■ **PROMPT**: In the entries below, find the line with "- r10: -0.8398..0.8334" and the line with "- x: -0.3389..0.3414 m". Reproduce those two lines and every line between them exactly, and nothing more.

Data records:

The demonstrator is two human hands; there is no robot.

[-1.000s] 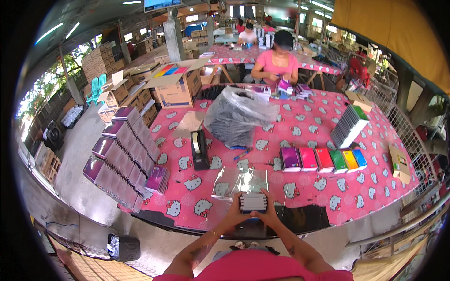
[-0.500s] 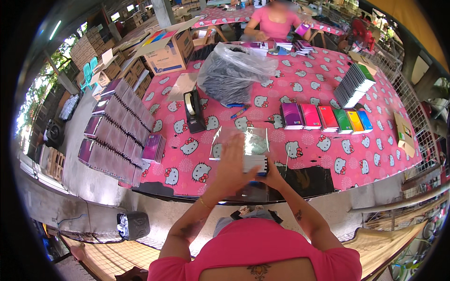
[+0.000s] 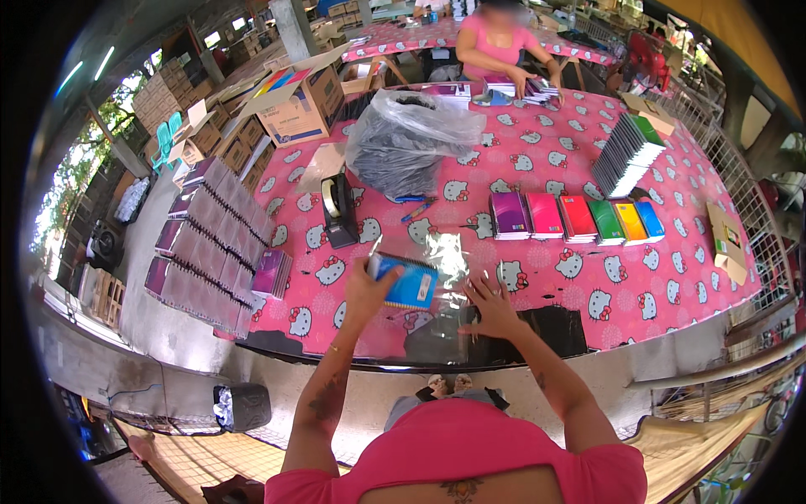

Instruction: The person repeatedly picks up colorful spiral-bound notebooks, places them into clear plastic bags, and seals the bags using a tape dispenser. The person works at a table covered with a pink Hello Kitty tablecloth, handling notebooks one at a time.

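Note:
A blue spiral notebook (image 3: 413, 286), apparently the top of a small stack, lies tilted near the table's front edge. My left hand (image 3: 364, 290) grips its left end, thumb on the cover. Under and beside it spreads a clear plastic sheet (image 3: 453, 323), shiny with reflections. My right hand (image 3: 494, 309) is open over the sheet's right part, fingers spread, holding nothing. Beyond my left hand stands a black tape dispenser (image 3: 339, 217). Small stacks of notebooks in purple, pink, red, green, yellow and blue form a row (image 3: 576, 218) at the right.
Wrapped purple notebook stacks (image 3: 210, 244) fill the table's left side. A filled plastic bag (image 3: 395, 147), pens (image 3: 416, 209) and an open carton (image 3: 298, 105) are farther back. At the right stands a tall notebook stack (image 3: 624, 160). A co-worker (image 3: 502, 46) handles notebooks across the table.
The stack, earlier upright on its edge between my hands, now lies with its blue cover showing. My left hand has taken its left end; my right hand has let go and spread over the plastic.

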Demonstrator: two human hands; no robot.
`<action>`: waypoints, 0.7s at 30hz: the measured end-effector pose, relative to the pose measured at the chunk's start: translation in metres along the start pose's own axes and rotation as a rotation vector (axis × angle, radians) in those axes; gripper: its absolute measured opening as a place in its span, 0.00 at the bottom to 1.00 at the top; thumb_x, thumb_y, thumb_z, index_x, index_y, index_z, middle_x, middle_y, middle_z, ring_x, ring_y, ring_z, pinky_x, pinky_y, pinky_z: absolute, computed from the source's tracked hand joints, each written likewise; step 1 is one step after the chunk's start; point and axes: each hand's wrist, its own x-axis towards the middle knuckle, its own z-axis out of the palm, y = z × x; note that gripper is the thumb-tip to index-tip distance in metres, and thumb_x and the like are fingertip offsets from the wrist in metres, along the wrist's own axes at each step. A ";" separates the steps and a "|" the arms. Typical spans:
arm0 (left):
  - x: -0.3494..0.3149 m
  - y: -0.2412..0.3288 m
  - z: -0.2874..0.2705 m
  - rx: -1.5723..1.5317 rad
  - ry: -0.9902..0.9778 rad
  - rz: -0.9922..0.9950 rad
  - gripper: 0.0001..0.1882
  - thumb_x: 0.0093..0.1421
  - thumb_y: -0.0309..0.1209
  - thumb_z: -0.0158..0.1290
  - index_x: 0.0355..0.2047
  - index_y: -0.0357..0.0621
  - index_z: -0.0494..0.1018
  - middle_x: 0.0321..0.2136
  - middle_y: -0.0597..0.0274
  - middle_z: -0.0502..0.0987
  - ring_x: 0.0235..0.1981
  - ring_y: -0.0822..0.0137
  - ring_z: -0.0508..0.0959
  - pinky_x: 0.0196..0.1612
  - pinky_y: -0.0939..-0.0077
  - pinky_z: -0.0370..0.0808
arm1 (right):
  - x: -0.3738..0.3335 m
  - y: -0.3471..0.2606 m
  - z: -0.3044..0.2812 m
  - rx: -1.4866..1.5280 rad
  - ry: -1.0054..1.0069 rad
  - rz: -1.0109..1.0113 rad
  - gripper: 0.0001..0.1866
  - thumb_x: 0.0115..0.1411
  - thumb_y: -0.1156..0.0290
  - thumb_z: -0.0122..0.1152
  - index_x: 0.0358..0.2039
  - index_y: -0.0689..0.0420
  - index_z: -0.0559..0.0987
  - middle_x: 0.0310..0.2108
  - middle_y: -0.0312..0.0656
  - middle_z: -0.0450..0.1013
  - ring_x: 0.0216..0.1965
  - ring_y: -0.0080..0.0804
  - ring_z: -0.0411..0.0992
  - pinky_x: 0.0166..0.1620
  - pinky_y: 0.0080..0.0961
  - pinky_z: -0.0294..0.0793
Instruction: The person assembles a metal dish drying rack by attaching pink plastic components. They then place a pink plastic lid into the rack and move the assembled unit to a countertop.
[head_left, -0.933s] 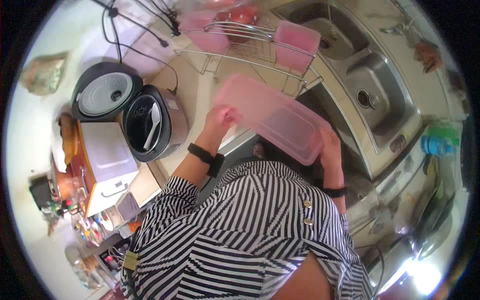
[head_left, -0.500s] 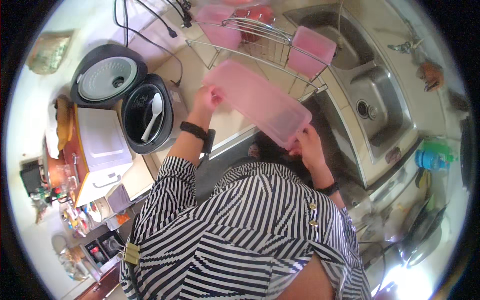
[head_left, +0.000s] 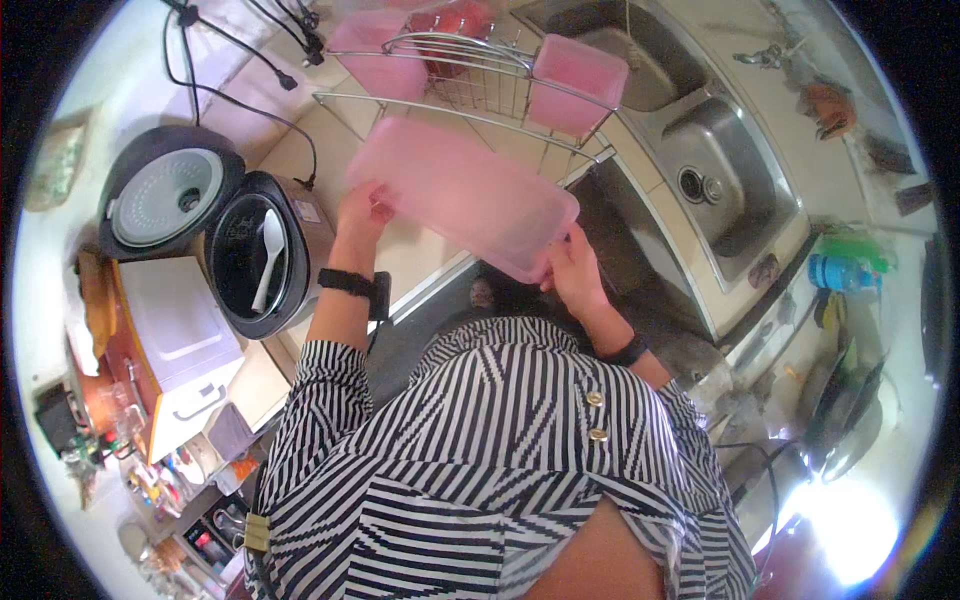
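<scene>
A long pink translucent plastic container [head_left: 460, 195] is held up in front of me, slanting down from left to right. My left hand [head_left: 362, 212] grips its left end, fingers partly hidden behind the plastic. At the right end my right hand [head_left: 575, 268] has its fingers wrapped over the corner. Just beyond stands a wire dish rack [head_left: 475, 85], which bears a pink container [head_left: 577, 85] on its right, another pink container [head_left: 375, 60] on its left and a red item [head_left: 455, 35] between them.
On the left an open rice cooker [head_left: 240, 235] has a white rice spoon [head_left: 268, 262] inside. Black cables [head_left: 250, 115] hang behind it. To the right lies a double steel sink [head_left: 715, 190]. A blue bottle [head_left: 840, 272] stands beyond the counter edge.
My view has shifted, so the rack, sink and cooker sit differently in the picture. Both hands still hold the pink container, at nearly the same slant.
</scene>
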 end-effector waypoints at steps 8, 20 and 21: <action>-0.010 0.004 0.016 0.028 -0.018 -0.021 0.10 0.54 0.24 0.50 0.37 0.44 0.69 0.28 0.63 0.73 0.28 0.66 0.75 0.29 0.70 0.75 | 0.009 0.000 -0.009 0.094 0.027 0.138 0.14 0.60 0.73 0.47 0.45 0.65 0.64 0.24 0.43 0.71 0.17 0.27 0.69 0.16 0.21 0.69; -0.032 -0.015 0.029 -0.108 -0.042 -0.017 0.09 0.56 0.27 0.48 0.38 0.45 0.68 0.30 0.65 0.73 0.29 0.69 0.74 0.31 0.72 0.76 | -0.003 0.001 -0.021 0.172 0.000 0.319 0.13 0.59 0.70 0.51 0.44 0.57 0.68 0.29 0.43 0.74 0.20 0.26 0.71 0.19 0.20 0.69; -0.032 -0.017 0.029 -0.111 -0.076 -0.024 0.08 0.56 0.27 0.49 0.38 0.45 0.68 0.30 0.66 0.73 0.29 0.69 0.74 0.33 0.72 0.76 | -0.002 0.002 -0.020 0.187 -0.008 0.335 0.13 0.59 0.70 0.50 0.44 0.57 0.68 0.29 0.43 0.74 0.20 0.26 0.71 0.19 0.19 0.69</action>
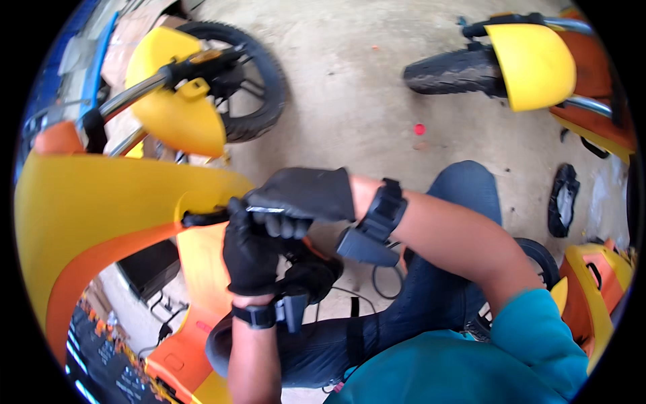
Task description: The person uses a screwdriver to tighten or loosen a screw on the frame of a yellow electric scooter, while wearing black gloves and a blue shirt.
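Both of my hands wear black gloves and meet at the edge of a large yellow and orange body panel (128,192) on the left. My right hand (299,195) is closed, its fingers curled next to a thin shiny strip (264,209) whose kind I cannot tell. Just below it my left hand (250,256) is closed too, its fingertips near a short black piece (204,217) that sticks out from the panel. What lies inside the fingers is hidden. A dark bundled part (313,273) sits right beside my left hand.
At the upper left stands a motorbike wheel (269,101) under a yellow fender (178,121). Another tyre (451,71) with a yellow fender (535,67) is at the upper right. A red cap (420,128) and a black pouch-like thing (562,200) lie on the floor. A cable (387,293) loops near my leg.
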A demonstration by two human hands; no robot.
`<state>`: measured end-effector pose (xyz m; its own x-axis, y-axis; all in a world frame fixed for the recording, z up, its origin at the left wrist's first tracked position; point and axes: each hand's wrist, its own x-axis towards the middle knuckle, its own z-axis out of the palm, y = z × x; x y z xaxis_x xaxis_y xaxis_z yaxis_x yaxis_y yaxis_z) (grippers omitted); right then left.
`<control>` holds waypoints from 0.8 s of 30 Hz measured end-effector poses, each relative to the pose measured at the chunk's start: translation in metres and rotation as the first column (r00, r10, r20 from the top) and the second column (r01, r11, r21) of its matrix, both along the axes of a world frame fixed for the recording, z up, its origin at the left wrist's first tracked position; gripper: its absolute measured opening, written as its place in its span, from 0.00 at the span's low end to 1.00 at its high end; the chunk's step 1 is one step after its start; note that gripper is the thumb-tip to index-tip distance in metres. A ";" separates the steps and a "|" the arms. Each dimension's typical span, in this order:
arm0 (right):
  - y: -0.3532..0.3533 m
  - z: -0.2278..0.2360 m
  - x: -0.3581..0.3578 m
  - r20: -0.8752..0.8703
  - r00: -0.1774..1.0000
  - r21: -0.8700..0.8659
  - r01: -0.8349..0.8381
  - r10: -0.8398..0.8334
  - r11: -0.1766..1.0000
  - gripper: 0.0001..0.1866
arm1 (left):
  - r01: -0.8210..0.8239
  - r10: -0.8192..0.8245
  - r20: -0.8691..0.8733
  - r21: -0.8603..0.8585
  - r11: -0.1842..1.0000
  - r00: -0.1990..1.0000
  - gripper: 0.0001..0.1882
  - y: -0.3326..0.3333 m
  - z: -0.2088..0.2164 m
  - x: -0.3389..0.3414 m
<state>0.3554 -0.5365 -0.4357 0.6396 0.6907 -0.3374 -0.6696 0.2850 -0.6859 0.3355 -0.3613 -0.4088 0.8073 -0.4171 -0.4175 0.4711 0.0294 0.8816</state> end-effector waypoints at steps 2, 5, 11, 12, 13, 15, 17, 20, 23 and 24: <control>-0.001 -0.010 0.004 0.009 1.000 -0.008 0.001 -0.001 1.000 0.23 | -0.191 0.191 -0.151 0.017 0.981 0.970 0.23 -0.010 0.001 -0.002; 0.008 0.001 0.013 -0.060 0.994 -0.020 -0.092 0.091 0.996 0.17 | -0.202 -0.024 0.411 0.496 0.845 0.911 0.17 0.008 -0.006 -0.006; 0.023 -0.002 0.013 -0.048 0.990 -0.040 -0.136 0.134 0.990 0.13 | -0.154 0.038 0.296 0.378 0.913 0.954 0.19 0.006 0.012 -0.024; 0.018 0.004 0.014 -0.037 0.991 -0.026 -0.133 0.132 0.991 0.13 | -0.190 0.121 0.248 0.278 0.942 0.961 0.22 0.001 0.012 -0.028; 0.015 0.006 0.017 -0.066 0.986 -0.040 -0.156 0.153 0.987 0.13 | -0.237 0.200 0.175 0.222 0.946 0.964 0.24 0.004 0.005 -0.034; 0.027 -0.012 0.013 0.275 0.959 -0.123 -0.039 0.072 0.992 0.12 | -0.108 -0.024 0.361 0.340 0.934 0.932 0.28 0.008 0.011 -0.036; 0.031 -0.023 0.008 0.432 0.899 -0.276 0.049 0.078 0.960 0.12 | -0.034 -0.088 0.324 0.352 0.935 0.942 0.26 0.014 0.011 -0.029; 0.033 0.001 0.011 0.525 0.840 -0.536 0.200 0.138 0.820 0.11 | 0.013 -0.130 0.274 0.392 0.920 0.953 0.25 0.012 0.021 -0.022; 0.041 0.007 -0.005 0.766 0.578 -0.604 0.498 0.281 0.622 0.11 | -0.223 0.222 0.024 0.150 0.963 0.975 0.33 0.001 0.019 -0.019; 0.043 0.012 -0.009 0.743 0.573 -0.652 0.502 0.347 0.568 0.11 | -0.208 0.191 0.101 0.207 0.956 0.976 0.35 0.003 0.018 -0.019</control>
<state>0.3467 -0.4932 -0.4240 0.9317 0.3624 -0.0262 0.2042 -0.5820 -0.7871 0.3168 -0.3578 -0.3911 0.8988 -0.1514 -0.4115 0.4040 -0.0787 0.9114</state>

■ **WRITTEN RESPONSE**:
  - r10: -0.8398..0.8334
  - r11: -0.1766..1.0000
  - gripper: 0.0001..0.1866
arm1 (left):
  - r01: -0.8210..0.8239
  - r10: -0.8192..0.8245
  - r20: -0.8691..0.8733
  - r21: -0.8603..0.8585
  - r11: -0.1842..1.0000
  - r00: -0.1990..1.0000
  - gripper: 0.0001..0.1882
  - y: -0.3326..0.3333 m
  - z: -0.2088..0.2164 m
  - x: -0.3389..0.3414 m

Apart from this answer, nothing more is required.